Лермонтов уверенно шел к литературной вершине. Преодолевая трудности, словно в горах при восхождении. Буйно кипела молодая кровь, а на лбу уже обозначились морщины много пожившего и много передумавшего человека.
И Лермонтов продолжал много трудиться над своими произведениями, он живет полной жизнью. Может быть, слишком полной. Но что делать? Уж таков он был, и едва ли кто-либо смог изменить его.
И все это время Лермонтова тревожит судьба опального Раевского. Лермонтов уже дома, в Петербурге, а Святослав все еще в ссылке! «Я слышал здесь, – пишет Лермонтов своему другу, – что ты просился к водам, и что просьба препровождена к военному министру, но резолюции не знаю…» Лермонтов просто не знал, что примерно за неделю до его письма Раевскому разрешили приехать в Петербург, чтобы мог он направиться затем «к водам морским в Эстляндии».

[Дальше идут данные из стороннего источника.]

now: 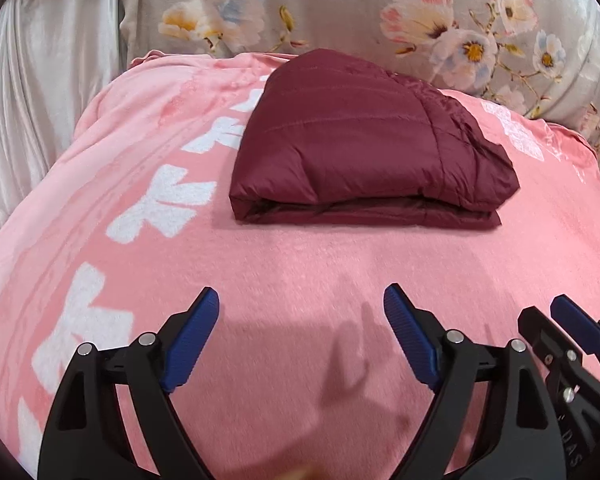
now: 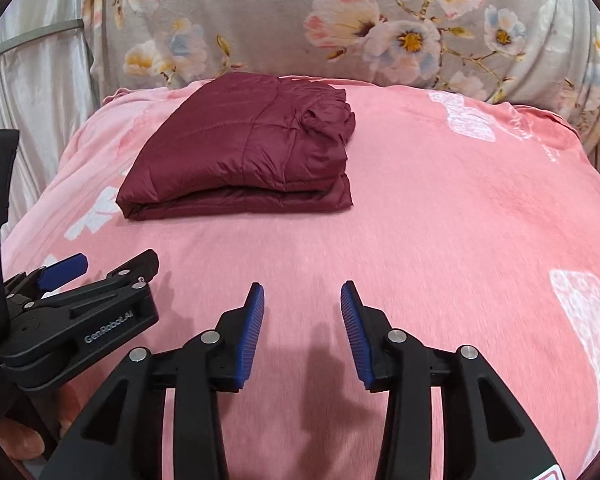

Лермонтов сообщает Раевскому, что роман, который они вместе начали писать – «Княгиня Лиговская», – затянулся и вряд ли кончится, ибо обстоятельства… переменились… «Писать не пишу, – заявляет он, – печатать хлопотно, да и пробовал, но неудачно». «Ученье и манёвры производят только усталость…»
Действительно, Лермонтов все еще мало печатается. Все еще не торопится. Что значит – «хлопотно»? Завезти рукопись к Краевскому – хлопотно? Признаться, не совсем ясен смысл этого заявления.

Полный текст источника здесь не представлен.